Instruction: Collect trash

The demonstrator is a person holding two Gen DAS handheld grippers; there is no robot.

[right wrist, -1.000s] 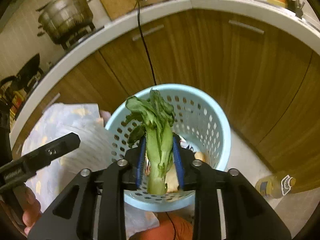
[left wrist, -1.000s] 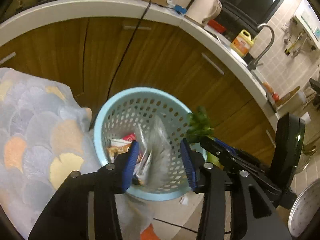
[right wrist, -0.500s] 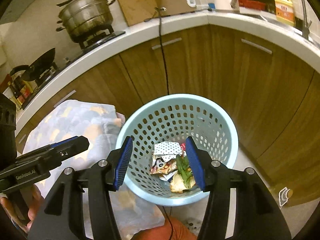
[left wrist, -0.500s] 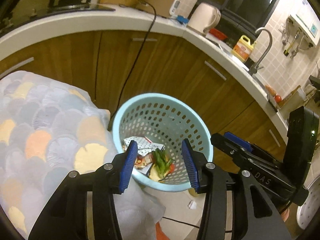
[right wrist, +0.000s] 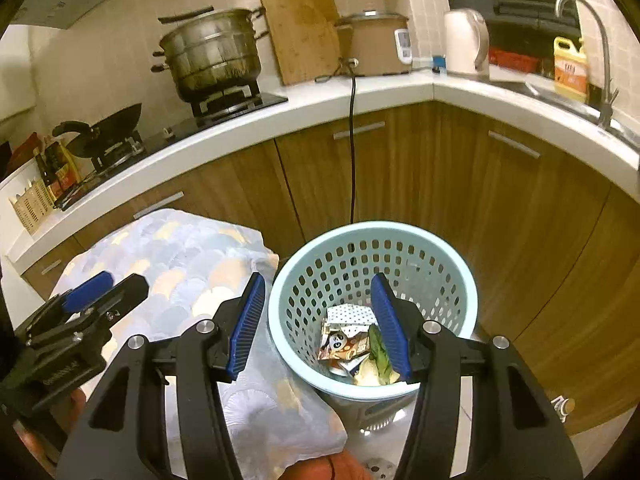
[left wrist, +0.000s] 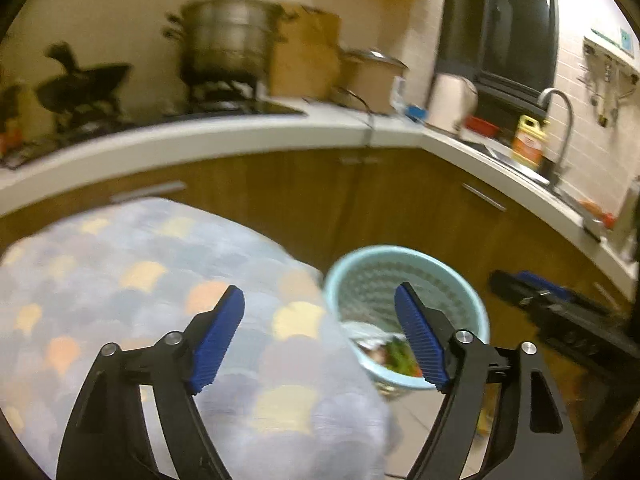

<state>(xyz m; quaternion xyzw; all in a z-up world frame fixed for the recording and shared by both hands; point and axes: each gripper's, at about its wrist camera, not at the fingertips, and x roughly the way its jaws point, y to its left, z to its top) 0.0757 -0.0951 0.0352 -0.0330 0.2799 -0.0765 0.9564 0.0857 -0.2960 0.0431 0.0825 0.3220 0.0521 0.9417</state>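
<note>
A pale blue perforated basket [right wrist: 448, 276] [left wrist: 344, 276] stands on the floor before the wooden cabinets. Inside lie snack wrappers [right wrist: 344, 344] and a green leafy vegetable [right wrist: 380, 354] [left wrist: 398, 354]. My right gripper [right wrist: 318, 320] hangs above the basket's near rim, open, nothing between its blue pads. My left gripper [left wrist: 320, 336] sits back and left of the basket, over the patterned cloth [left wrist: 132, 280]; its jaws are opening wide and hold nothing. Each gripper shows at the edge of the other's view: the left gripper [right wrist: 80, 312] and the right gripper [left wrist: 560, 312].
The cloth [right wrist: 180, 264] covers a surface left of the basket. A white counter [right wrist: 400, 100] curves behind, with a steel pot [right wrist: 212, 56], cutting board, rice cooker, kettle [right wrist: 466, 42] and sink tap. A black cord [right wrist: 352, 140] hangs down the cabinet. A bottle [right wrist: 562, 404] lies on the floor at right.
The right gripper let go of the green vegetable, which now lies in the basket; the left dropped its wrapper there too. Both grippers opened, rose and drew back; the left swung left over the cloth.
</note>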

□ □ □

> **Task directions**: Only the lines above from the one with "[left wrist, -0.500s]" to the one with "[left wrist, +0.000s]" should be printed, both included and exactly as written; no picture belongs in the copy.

> **Output below**:
[left wrist, -0.500s] 
[right wrist, +0.000s] 
[left wrist, +0.000s] 

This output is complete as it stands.